--- About this exercise ---
Retype the records word for word. Skip every image.

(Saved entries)

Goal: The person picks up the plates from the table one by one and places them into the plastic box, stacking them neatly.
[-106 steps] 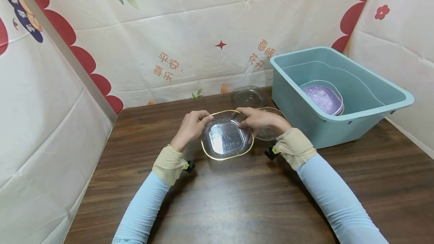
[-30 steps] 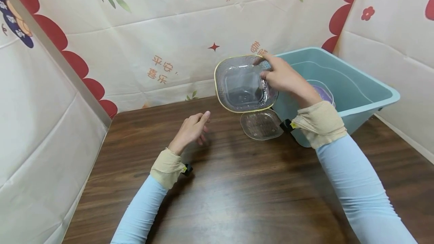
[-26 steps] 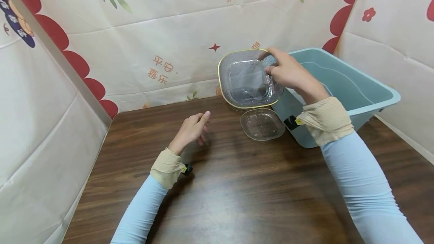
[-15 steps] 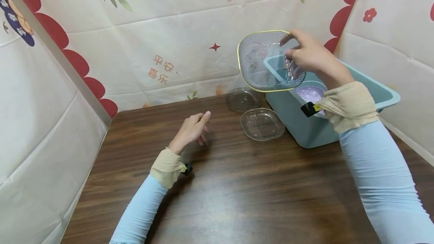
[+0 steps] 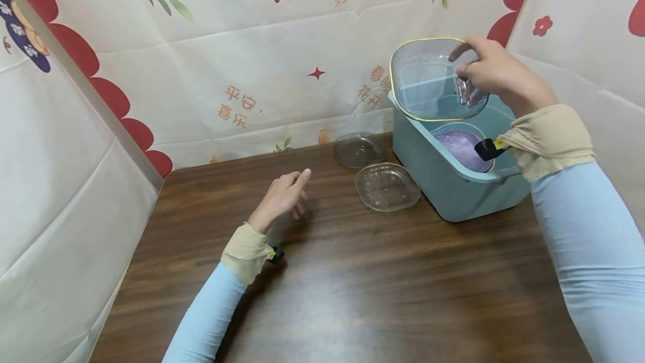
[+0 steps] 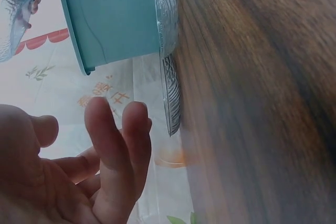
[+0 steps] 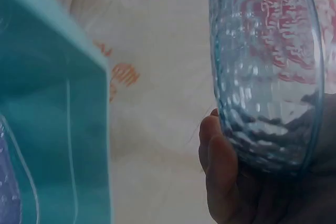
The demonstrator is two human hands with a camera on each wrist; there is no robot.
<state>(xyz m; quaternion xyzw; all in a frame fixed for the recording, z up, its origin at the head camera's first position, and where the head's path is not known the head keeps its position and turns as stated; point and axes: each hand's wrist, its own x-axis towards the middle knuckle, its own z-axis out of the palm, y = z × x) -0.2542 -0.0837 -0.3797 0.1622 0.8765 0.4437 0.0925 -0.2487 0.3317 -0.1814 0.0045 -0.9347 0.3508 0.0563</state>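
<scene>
My right hand (image 5: 496,69) grips a clear square bowl (image 5: 420,85) with a gold rim by its right side, thumb on one face and fingers behind. The bowl is tilted and held up over the left part of a blue-green plastic tub (image 5: 438,181). In the right wrist view the textured wall of the bowl (image 7: 262,72) shows, with fingers curled against its underside. My left hand (image 5: 282,198) holds nothing and hovers low over the table, its fingers loosely bent. Inside the tub lies a purple round piece (image 5: 461,147) within clear dishes.
Two clear dishes sit on the brown wooden table (image 5: 322,273) left of the tub: a darker-looking dish (image 5: 359,149) at the back and a textured dish (image 5: 387,186) in front of it. A printed white cloth (image 5: 282,43) hangs behind.
Both hands held the bowl at first; the left let go. The right hand has carried it up and rightward, from mid-table to over the tub. Lately the left hand has stayed in place.
</scene>
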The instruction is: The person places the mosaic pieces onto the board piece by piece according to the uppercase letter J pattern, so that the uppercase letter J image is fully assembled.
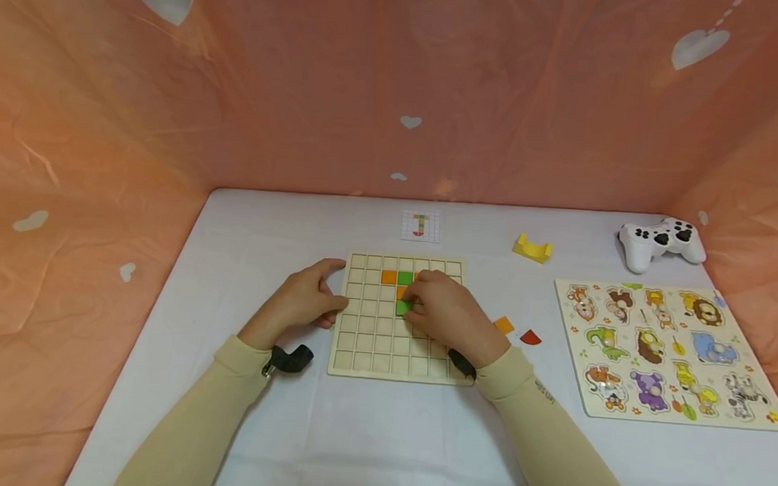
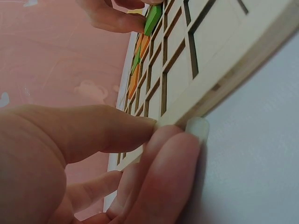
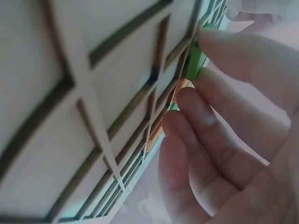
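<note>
A wooden grid board (image 1: 364, 341) lies on the table. My right hand (image 1: 448, 305) pinches a green square tile (image 3: 195, 63) between thumb and index finger, tilted at a cell in the board. Above it sits an orange square tile (image 1: 401, 293), partly covered by the fingers. In the row beyond lie another orange tile (image 1: 389, 277), a green tile (image 1: 405, 278) and a further orange tile mostly hidden by the hand. My left hand (image 1: 303, 297) holds the board's left edge, its thumb (image 2: 117, 126) against the rim and fingers curled at the side.
Right of the board lie a loose orange tile (image 1: 504, 325) and a red quarter-round piece (image 1: 531, 337). Behind it is a pattern card (image 1: 421, 226), with a yellow block (image 1: 532, 248) farther right. An animal puzzle board (image 1: 676, 353) and white game controller (image 1: 662, 243) occupy the right side.
</note>
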`<action>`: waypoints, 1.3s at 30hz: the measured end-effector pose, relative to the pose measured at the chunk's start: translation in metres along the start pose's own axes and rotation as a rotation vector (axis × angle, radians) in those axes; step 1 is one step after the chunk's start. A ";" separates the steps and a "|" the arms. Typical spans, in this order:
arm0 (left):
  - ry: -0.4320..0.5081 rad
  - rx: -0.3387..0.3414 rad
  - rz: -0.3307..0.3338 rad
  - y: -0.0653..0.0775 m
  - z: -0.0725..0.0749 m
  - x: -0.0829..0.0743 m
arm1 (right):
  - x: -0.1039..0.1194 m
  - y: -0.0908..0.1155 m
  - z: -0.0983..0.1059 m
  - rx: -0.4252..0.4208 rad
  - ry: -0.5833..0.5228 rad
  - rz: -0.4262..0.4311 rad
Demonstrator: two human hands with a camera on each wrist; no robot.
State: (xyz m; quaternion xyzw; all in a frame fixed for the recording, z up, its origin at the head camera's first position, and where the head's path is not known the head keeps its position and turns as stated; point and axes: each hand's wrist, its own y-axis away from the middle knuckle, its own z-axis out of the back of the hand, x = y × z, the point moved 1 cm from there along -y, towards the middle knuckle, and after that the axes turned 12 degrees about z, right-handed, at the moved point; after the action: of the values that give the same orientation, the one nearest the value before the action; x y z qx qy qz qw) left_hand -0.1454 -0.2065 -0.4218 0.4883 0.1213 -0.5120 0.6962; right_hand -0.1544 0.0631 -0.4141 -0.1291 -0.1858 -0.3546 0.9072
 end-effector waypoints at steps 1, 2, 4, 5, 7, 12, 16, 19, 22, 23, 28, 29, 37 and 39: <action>-0.001 0.000 -0.001 0.000 0.000 0.000 | 0.000 0.000 0.000 0.001 -0.001 -0.001; 0.001 0.001 0.000 0.001 0.000 0.000 | 0.000 0.000 0.000 0.003 -0.001 -0.001; 0.005 0.003 0.003 0.001 0.000 0.000 | 0.000 0.000 0.000 0.006 -0.003 -0.003; 0.007 0.004 0.004 0.001 0.000 0.000 | 0.001 0.000 0.000 0.007 -0.004 -0.004; 0.010 0.004 0.008 0.001 0.000 0.000 | 0.001 0.000 0.000 0.005 -0.002 -0.003; 0.003 0.004 0.007 0.002 0.000 0.000 | 0.001 0.001 0.000 0.000 0.000 0.001; 0.002 0.005 0.010 0.001 0.000 -0.001 | 0.000 0.001 0.000 0.002 -0.004 0.003; 0.000 0.009 0.013 0.001 0.001 -0.001 | 0.000 0.001 -0.001 0.003 -0.011 0.002; -0.001 0.010 0.014 0.002 0.001 0.000 | 0.000 0.001 -0.001 0.003 -0.016 0.002; 0.000 0.011 0.015 0.002 0.001 0.000 | 0.000 0.001 -0.001 0.003 -0.016 0.003; 0.002 0.010 0.013 0.002 0.001 -0.001 | 0.000 0.001 0.000 0.000 -0.019 0.002; 0.004 0.008 0.015 0.002 0.001 -0.001 | 0.000 0.001 0.001 -0.001 -0.020 0.001; -0.005 0.006 0.012 0.001 0.001 -0.001 | -0.003 0.004 0.008 -0.005 -0.034 -0.028; -0.007 0.009 0.010 0.001 0.001 -0.001 | -0.007 0.008 0.011 -0.008 -0.046 -0.048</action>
State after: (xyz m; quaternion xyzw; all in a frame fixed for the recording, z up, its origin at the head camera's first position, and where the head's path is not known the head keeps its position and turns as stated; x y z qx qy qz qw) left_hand -0.1448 -0.2068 -0.4200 0.4903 0.1140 -0.5108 0.6969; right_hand -0.1563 0.0767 -0.4074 -0.1363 -0.2080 -0.3741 0.8934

--- Answer to this task ---
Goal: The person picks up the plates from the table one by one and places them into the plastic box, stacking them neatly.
[-106 steps] 
[-30 steps] 
[-26 steps] 
[-15 steps] 
[+0 steps] 
[+0 steps] 
[+0 steps] 
The demonstrator is two human hands with a camera on each wrist; there is no robot.
<state>(xyz m; quaternion xyzw; all in a frame fixed for the recording, z up, its origin at the head camera's first position, and where the head's path is not known the head keeps its position and turns as stated; point and axes: each hand's wrist, its own x-axis towards the middle knuckle, its own z-axis out of the palm, y = z × x) -0.2542 -0.0837 -0.3797 0.1622 0.8765 0.4437 0.0925 -0.2487 0.3317 -0.1814 0.0045 -0.9347 0.3508 0.0563</state>
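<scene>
My right hand (image 5: 496,69) grips a clear square bowl (image 5: 420,85) with a gold rim by its right side, thumb on one face and fingers behind. The bowl is tilted and held up over the left part of a blue-green plastic tub (image 5: 438,181). In the right wrist view the textured wall of the bowl (image 7: 262,72) shows, with fingers curled against its underside. My left hand (image 5: 282,198) holds nothing and hovers low over the table, its fingers loosely bent. Inside the tub lies a purple round piece (image 5: 461,147) within clear dishes.
Two clear dishes sit on the brown wooden table (image 5: 322,273) left of the tub: a darker-looking dish (image 5: 359,149) at the back and a textured dish (image 5: 387,186) in front of it. A printed white cloth (image 5: 282,43) hangs behind.
Both hands held the bowl at first; the left let go. The right hand has carried it up and rightward, from mid-table to over the tub. Lately the left hand has stayed in place.
</scene>
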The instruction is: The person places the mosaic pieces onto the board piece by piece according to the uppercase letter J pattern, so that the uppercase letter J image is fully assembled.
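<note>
A wooden grid board (image 1: 364, 341) lies on the table. My right hand (image 1: 448, 305) pinches a green square tile (image 3: 195, 63) between thumb and index finger, tilted at a cell in the board. Above it sits an orange square tile (image 1: 401, 293), partly covered by the fingers. In the row beyond lie another orange tile (image 1: 389, 277), a green tile (image 1: 405, 278) and a further orange tile mostly hidden by the hand. My left hand (image 1: 303, 297) holds the board's left edge, its thumb (image 2: 117, 126) against the rim and fingers curled at the side.
Right of the board lie a loose orange tile (image 1: 504, 325) and a red quarter-round piece (image 1: 531, 337). Behind it is a pattern card (image 1: 421, 226), with a yellow block (image 1: 532, 248) farther right. An animal puzzle board (image 1: 676, 353) and white game controller (image 1: 662, 243) occupy the right side.
</note>
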`<action>`: waypoints, 1.3s at 30hz: the measured end-effector pose, relative to the pose measured at the chunk's start: translation in metres along the start pose's own axes and rotation as a rotation vector (axis × angle, radians) in those axes; step 1 is one step after the chunk's start. A ";" separates the steps and a "|" the arms. Typical spans, in this order:
arm0 (left):
  - ry: -0.4320..0.5081 rad
  - rx: -0.3387..0.3414 rad
  - rz: -0.3307..0.3338 rad
  - y: -0.0653..0.0775 m
  - z: -0.0725..0.0749 m
  - x: -0.0829..0.0743 m
arm1 (right):
  - x: -0.1039..0.1194 m
  - y: -0.0908..0.1155 m
  - z: -0.0983..0.1059 m
  - rx: -0.4252..0.4208 rad
  - ry: -0.5833..0.5228 rad
  - rz: -0.4262..0.4311 rad
Demonstrator: two human hands with a camera on each wrist; no robot.
State: (xyz m; quaternion xyzw; all in a frame fixed for the recording, z up, its origin at the head camera's first position, and where the head's path is not known the head keeps its position and turns as stated; point and axes: each hand's wrist, its own y-axis away from the middle knuckle, its own z-axis out of the back of the hand, x = y × z, the point moved 1 cm from there along -y, towards the middle knuckle, and after that the axes turned 12 degrees about z, right-handed, at the moved point; after the action: of the values that give the same orientation, the one nearest the value before the action; x y z qx qy qz qw) left_hand -0.1454 -0.2065 -0.4218 0.4883 0.1213 -0.5120 0.6962; right_hand -0.1544 0.0631 -0.4141 -0.1291 -0.1858 -0.3546 0.9072
 end-effector waypoints at steps 1, 2, 4, 5, 7, 12, 16, 19, 22, 23, 28, 29, 37 and 39: <action>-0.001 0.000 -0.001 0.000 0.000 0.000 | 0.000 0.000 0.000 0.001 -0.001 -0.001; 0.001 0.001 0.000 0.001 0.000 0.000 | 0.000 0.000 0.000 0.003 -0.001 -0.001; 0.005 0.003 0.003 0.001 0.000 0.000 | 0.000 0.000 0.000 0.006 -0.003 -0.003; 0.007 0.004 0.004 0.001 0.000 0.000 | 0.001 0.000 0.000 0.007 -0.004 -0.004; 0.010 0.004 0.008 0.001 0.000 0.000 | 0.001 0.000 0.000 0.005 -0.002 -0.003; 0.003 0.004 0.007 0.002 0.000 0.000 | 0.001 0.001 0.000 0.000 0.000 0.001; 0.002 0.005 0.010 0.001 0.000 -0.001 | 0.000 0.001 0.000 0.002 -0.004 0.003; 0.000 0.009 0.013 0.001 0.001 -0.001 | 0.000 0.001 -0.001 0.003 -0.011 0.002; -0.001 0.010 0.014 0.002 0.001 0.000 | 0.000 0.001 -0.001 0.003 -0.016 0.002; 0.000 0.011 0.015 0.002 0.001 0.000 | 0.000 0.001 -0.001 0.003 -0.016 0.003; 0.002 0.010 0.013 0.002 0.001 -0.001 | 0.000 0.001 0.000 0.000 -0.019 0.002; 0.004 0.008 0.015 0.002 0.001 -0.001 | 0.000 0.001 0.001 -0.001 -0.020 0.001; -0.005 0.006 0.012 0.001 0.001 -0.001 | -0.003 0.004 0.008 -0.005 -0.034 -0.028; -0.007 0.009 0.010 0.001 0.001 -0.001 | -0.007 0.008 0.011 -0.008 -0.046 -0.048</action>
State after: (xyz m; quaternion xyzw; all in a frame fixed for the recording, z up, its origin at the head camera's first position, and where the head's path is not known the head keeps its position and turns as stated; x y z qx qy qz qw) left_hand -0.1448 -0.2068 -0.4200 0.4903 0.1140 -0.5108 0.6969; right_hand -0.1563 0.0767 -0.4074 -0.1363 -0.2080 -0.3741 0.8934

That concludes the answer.